Her resume of work is long and varied, from environmental installations and community projects (like getting recycling established at the hospital) to large mixed-media pieces that combine a variety of materials. She has been featured in writings by Carl Little in Art New England and Bob Keyes in the Portland Press Herald, among others.

 When she was diagnosed with Menier’s disease, she was forced to retire from nursing several years ago, and has had to deal with several other health issues since then. But sometimes adversity can point to new paths. And with the help of family, she is still able to keep an art studio in Rockland. 

Likewise, a change of medium can push an artist toward a different approach. When she took a class in printmaking a few years ago, she was frustrated by its process, but it introduced her to new materials. “If you throw enough stuff at the wall, something will stick,” she said.

Having to steer away from some of the more toxic chemicals in some art materials, she began working with the printmaking oil-based relief inks, and came up with a new process. Her iPad has become her sketch book, and she then incorporates studies into a final piece, using brayers and masking for the inks, and, of course, drawing. 

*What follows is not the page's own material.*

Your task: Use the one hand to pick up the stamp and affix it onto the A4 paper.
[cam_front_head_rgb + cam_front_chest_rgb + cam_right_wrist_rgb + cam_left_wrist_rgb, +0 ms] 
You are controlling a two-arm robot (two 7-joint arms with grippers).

She is working on several series; one is “Between. . .” On her website, she says, it “is a continuing series where I prefer to focus on symbols, color, and their relationships to reflect my interest and concerns surrounding our 21st-century environment.” For example, an image of dice (the roll of the dice) can be made out in some works.

Bruce Brown, a well-respected name in Maine art and curator emeritus for the Center for Maine Contemporary Art, has curated an exhibition called  “Paperwork,” that will include Florance’s recent works along with those of three other artists: Karen Adrienne, Frank Mauceri, and Munira Naqui (being hung as we speak). It will open November 1 and be on view until January 11, 2020, with an opening reception on November 9 from 1 to 3 p.m., at Cove Street Arts in Portland.

Florance is represented by the Caldbeck Gallery in Rockland. She will be giving a presentation at the Midcoast PechaKucha night at the Camden Opera House, Friday, November 8, from 7 to 9 p.m. Doors open at 6:30. Florance’s website is kathleenflorancestudio.com.